Since your TSH was still 3.43, while taking 75 mcg of T4 med, I suspect that you are really still hypothyroid, thus some of your symptoms.  To find out, you should request to be tested for Free T3 and Free T4 and see if they are in the lower half of the range, which is often associated with being hypo.  If the doctor resists, justs insist on those tests and don't take no for an answer.  

While you are at it, I also suggest that you should request tests for Vitamin D, B12, ferritin, and a full iron test panel, since hypo patients are frequently too low in the ranges for those as well.  

Just for comparison to your treatment, I wanted to say that a  good thyroid doctor will treat a hypo patient clinically by testing and adjusting Free T3 and Free T4 as necessary to relieve symptoms, without being constrained by resultant TSH levels.  You can get some good insight into clinical treatment from this letter written by a good thyroid doctor for patients that he sometimes consults with after initial tests and evaluation.  The letter is then sent to the participating doctor of the patient to help guide treatment.  In the letter, please note the statement, "the ultimate criterion for dose adjustment must always be the clinical response of the patient."

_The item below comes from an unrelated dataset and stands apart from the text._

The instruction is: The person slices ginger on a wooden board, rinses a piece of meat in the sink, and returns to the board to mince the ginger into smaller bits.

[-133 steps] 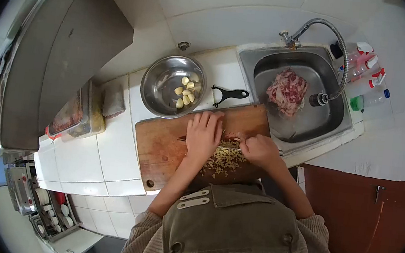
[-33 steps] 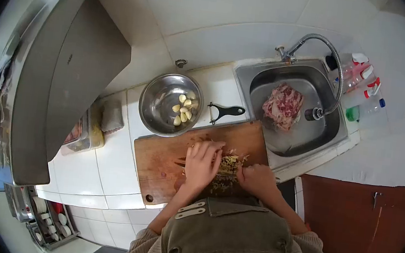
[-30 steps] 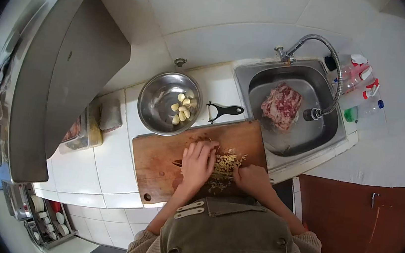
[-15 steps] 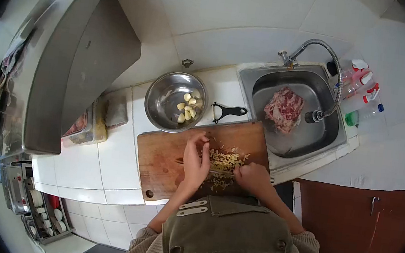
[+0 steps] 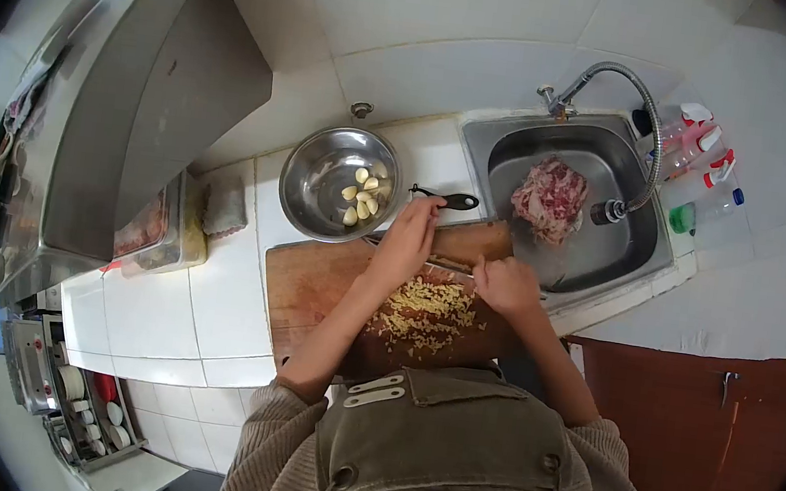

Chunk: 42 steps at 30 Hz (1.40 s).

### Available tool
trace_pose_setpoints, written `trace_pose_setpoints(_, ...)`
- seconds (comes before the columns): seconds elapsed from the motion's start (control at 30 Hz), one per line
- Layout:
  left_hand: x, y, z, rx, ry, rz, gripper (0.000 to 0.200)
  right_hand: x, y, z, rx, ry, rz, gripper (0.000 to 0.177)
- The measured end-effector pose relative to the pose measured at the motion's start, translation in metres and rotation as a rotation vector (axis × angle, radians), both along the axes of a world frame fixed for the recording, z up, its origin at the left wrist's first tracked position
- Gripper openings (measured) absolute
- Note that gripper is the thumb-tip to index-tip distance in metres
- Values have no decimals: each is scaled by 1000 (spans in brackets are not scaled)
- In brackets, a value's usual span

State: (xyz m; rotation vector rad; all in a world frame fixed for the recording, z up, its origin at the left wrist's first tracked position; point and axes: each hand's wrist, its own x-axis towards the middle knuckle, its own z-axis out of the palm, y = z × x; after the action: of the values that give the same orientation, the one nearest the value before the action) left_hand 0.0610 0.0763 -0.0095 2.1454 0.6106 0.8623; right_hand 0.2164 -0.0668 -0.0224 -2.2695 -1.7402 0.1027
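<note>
On the wooden cutting board (image 5: 309, 299) lies a spread of chopped yellowish pieces (image 5: 429, 308). Above them my right hand (image 5: 508, 286) is closed around the handle end of a knife (image 5: 444, 264), whose blade runs leftward along the upper part of the board. My left hand (image 5: 411, 233) reaches over the board near the blade, fingers together and pointing at the black peeler (image 5: 456, 200); whether it grips anything is hidden. Beside it a steel bowl (image 5: 309, 178) holds several peeled cloves (image 5: 365, 196).
Raw meat (image 5: 550, 200) lies in the sink (image 5: 510, 152), under a flexible faucet (image 5: 658, 130). Several bottles (image 5: 698, 164) stand right of the sink. At the left are a plastic container (image 5: 182, 241), a packet (image 5: 225, 205) and the range hood (image 5: 177, 95).
Both hands and the knife have moved up the board, away from my body. The chopped pieces now show uncovered and more spread out. My left hand has reached the peeler's side.
</note>
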Motion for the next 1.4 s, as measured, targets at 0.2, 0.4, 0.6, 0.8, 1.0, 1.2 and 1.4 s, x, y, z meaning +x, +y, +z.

http://hormonerestoration.com/files/ThyroidPMD.pdf

If you will get those tests done and post results and their reference ranges, members will be glad to help interpret and advise further.

As for the nodules I'm sure other members can give you some insight.  I do know that lots of people have nodules that are not really a problem unless they grow or become malignant.  So occasional ultrasound tests may be all you need for now.